Путь моей жизни. Воспоминания Митрополита Евлогия(Георгиевского), изложенные по его рассказам Т.Манухиной (Евлогий) - страница 208

Они привезли из Шепетовки, с сахарного завода, домкраты, отвязали главный колокол от балок, а своды в колокольне проломили — устроили как бы колодезь — и на домкратах стали опускать на два толстенных дубовых бревна. До нижнего этажа колокол дошел благополучно, а тут оборвался; он грохнулся на бревна, разрезал их, как хлеб, и ушел немного в землю. Ничего, подняли. Удивительную ловкость и сметку проявили монахи! С остальными колоколами уже было легче. Обложили колокольню у основания подушкой из хвороста, соломы, мягкой земли, укрепили концы двух рельс на нее вершине — и по рельсам скатывали колокола на подушку; они прыгали на ней, как мячики: ни один не треснул (у одного лишь ушко повредили).

Теперь предстояло везти колокола в г. Кременец.

Соорудили особые громадные колеса из распаренных гнутых бревен, впрягли лошадей двадцать — тридцать и повезли. Провожать колокола сбежалась вся округа: крестьяне, бабы… Плачут, рыдают, причитают… Расставались с ними, точно с родными покойниками.

Перевезли колокола в Кременец благополучно; погрузили в поезд на Харьков и доставили в Борки (Харьковской губернии). Тут их два монаха и хранили до самого Брест-Литовского мира, а когда мир был заключен, сейчас же вернули в Почаев и опять своими силами братия водрузила их на колокольню.

Это было уже после революции, а до этого Лавре пришлось пережить много тяжких дней.

Когда братия разделилась, монахи, покинувшие Почаев, разбрелись по монастырям, а оставшиеся приготовились к захвату неприятелем. Я очень рассчитывал на этих стойких иноков; они могли обслуживать окружное население.
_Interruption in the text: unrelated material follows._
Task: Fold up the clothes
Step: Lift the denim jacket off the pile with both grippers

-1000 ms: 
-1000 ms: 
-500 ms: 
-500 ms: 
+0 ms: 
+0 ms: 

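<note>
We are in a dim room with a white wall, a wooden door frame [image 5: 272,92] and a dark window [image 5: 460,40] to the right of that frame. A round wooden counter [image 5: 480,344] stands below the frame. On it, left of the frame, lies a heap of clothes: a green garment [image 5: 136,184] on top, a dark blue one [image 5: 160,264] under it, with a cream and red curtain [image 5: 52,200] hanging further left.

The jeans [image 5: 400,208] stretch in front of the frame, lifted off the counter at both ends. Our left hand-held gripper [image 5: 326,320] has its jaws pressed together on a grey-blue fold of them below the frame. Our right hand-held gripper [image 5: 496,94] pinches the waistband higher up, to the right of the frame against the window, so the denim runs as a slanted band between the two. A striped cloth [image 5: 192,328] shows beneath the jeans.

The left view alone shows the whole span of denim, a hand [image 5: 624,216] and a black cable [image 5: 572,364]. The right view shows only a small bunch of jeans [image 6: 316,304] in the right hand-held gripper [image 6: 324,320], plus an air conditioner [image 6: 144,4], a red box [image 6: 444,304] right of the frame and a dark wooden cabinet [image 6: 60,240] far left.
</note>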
Однако вышло иначе. Когда австрийцы овладели Лаврой, в монастырь прибыл австрийский эрцгерцог. Братия встретила его почтительно, эрцгерцог был корректен. На другой день появился приказ — выселить всех в венгерский лагерь для военнопленных. Мой большой почаевский приятель, 80-летний архимандрит Николай, приказу решил не подчиняться. "Не мог я Лавру покинуть, — рассказывал он мне впоследствии, — как выйду на двор, да как посмотрю на окошечко моей кельи — так и зальюсь слезами… Не могу! Не могу! Лег на свою койку — пусть делают со мной что хотят, пусть хоть штыками заколют, — не уйду". И не ушел. Когда хотели его выволочь, он уцепился за койку — и ни с места. Поднялись крик, ругань… В эту минуту проходил по коридору доктор, услыхал крики и осведомился, в чем дело. Ему объяснили. "Оставьте…" Старика и оставили. В громадной Лавре только он один и остался. Русское население затаскало его на требы, а австрийские власти были даже довольны, что он устранял повод к неудовольствию местного православного населения, лишенного своего духовенства.